» What you should do:
After reading the data below, copy out every line that contains the word "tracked".

*** Opening of Supplied data ***

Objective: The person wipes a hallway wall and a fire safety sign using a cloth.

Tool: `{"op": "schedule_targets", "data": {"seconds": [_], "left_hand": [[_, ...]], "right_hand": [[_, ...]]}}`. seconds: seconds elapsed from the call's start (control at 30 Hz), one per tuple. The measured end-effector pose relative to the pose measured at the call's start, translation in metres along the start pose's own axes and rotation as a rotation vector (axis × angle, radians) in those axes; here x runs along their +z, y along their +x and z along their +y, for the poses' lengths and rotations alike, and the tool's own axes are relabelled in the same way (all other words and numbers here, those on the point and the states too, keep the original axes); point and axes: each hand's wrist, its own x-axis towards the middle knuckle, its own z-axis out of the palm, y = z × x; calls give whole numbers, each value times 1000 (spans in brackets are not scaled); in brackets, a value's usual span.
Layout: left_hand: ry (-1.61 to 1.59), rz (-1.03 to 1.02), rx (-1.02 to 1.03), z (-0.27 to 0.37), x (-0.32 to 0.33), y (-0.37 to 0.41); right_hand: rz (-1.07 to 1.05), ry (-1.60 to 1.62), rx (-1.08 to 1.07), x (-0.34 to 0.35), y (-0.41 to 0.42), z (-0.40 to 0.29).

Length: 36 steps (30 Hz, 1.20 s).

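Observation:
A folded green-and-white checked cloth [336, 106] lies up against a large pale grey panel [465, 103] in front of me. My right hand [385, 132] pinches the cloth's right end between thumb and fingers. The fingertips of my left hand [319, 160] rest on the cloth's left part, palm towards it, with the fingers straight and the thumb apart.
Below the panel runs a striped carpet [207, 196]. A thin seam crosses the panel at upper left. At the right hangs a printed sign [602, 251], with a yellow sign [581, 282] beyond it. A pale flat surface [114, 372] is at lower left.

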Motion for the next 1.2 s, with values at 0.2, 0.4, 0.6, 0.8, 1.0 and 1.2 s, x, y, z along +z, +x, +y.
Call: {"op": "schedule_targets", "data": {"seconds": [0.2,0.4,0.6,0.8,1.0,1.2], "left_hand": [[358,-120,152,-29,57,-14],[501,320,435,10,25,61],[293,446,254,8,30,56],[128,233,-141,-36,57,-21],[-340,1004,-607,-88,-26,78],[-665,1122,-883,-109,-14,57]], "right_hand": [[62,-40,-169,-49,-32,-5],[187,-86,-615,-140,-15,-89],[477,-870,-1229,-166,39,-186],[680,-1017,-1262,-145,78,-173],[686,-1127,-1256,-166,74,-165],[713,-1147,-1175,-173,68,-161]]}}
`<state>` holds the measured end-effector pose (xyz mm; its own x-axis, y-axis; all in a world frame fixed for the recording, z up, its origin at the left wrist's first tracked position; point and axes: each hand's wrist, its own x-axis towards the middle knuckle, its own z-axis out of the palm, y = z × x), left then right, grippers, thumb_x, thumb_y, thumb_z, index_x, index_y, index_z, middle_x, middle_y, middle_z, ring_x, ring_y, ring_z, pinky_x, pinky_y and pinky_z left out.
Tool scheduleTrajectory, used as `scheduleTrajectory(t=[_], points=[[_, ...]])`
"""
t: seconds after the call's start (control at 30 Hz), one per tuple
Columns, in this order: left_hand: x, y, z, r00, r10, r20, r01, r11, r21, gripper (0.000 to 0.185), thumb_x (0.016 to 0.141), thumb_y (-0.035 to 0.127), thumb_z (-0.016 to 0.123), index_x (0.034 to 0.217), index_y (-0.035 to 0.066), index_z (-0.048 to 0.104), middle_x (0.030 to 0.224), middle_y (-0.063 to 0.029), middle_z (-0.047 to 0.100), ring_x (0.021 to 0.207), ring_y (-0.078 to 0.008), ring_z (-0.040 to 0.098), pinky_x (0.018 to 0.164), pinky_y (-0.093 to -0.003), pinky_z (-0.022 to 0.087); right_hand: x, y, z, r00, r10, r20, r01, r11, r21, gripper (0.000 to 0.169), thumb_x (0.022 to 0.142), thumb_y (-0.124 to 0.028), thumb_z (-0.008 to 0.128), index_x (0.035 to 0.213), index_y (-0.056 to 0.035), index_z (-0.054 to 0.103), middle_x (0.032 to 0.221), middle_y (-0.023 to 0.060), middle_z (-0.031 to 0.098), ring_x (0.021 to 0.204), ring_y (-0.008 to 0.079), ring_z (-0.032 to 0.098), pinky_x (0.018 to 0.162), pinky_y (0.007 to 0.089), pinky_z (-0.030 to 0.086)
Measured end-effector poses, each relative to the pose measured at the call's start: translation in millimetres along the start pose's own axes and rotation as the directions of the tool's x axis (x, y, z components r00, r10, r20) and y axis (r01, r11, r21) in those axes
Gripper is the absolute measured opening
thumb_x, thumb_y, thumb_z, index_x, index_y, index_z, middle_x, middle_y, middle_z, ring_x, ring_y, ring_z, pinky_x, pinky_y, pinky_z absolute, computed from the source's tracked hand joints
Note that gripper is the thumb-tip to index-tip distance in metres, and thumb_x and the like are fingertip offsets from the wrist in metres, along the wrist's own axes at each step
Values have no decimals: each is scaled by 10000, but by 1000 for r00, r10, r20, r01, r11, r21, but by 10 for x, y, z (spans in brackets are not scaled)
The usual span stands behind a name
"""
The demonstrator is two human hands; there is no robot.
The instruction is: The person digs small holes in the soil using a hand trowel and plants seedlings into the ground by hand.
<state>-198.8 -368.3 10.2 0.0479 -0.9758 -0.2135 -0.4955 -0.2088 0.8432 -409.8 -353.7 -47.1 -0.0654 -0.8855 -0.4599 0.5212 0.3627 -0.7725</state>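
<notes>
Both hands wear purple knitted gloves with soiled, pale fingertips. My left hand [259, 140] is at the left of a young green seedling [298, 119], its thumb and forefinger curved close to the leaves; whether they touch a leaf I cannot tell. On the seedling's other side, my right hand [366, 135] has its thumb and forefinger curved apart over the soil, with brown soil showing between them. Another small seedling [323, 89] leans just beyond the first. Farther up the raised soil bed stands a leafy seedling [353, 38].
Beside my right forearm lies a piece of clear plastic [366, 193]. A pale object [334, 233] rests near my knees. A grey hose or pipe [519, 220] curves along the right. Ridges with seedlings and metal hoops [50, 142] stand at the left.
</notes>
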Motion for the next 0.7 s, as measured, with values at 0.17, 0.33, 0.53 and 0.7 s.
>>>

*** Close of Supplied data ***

» Exercise response:
`<state>` holds the measured end-effector pose (xyz mm; its own x-axis, y-axis; all in a world frame fixed for the recording, z up, its origin at the left wrist's first tracked position; point and axes: each hand's wrist, its own x-axis towards the middle knuckle, its own z-axis out of the palm, y = z × x), left then right, grippers, thumb_x, thumb_y, thumb_z, index_x, index_y, index_z, middle_x, middle_y, middle_z, ring_x, ring_y, ring_z, pinky_x, pinky_y and pinky_z left out.
thumb_x, thumb_y, thumb_z, index_x, index_y, index_z, middle_x, middle_y, middle_z, ring_x, ring_y, ring_z, pinky_x, pinky_y, pinky_z absolute, computed from the source's tracked hand joints

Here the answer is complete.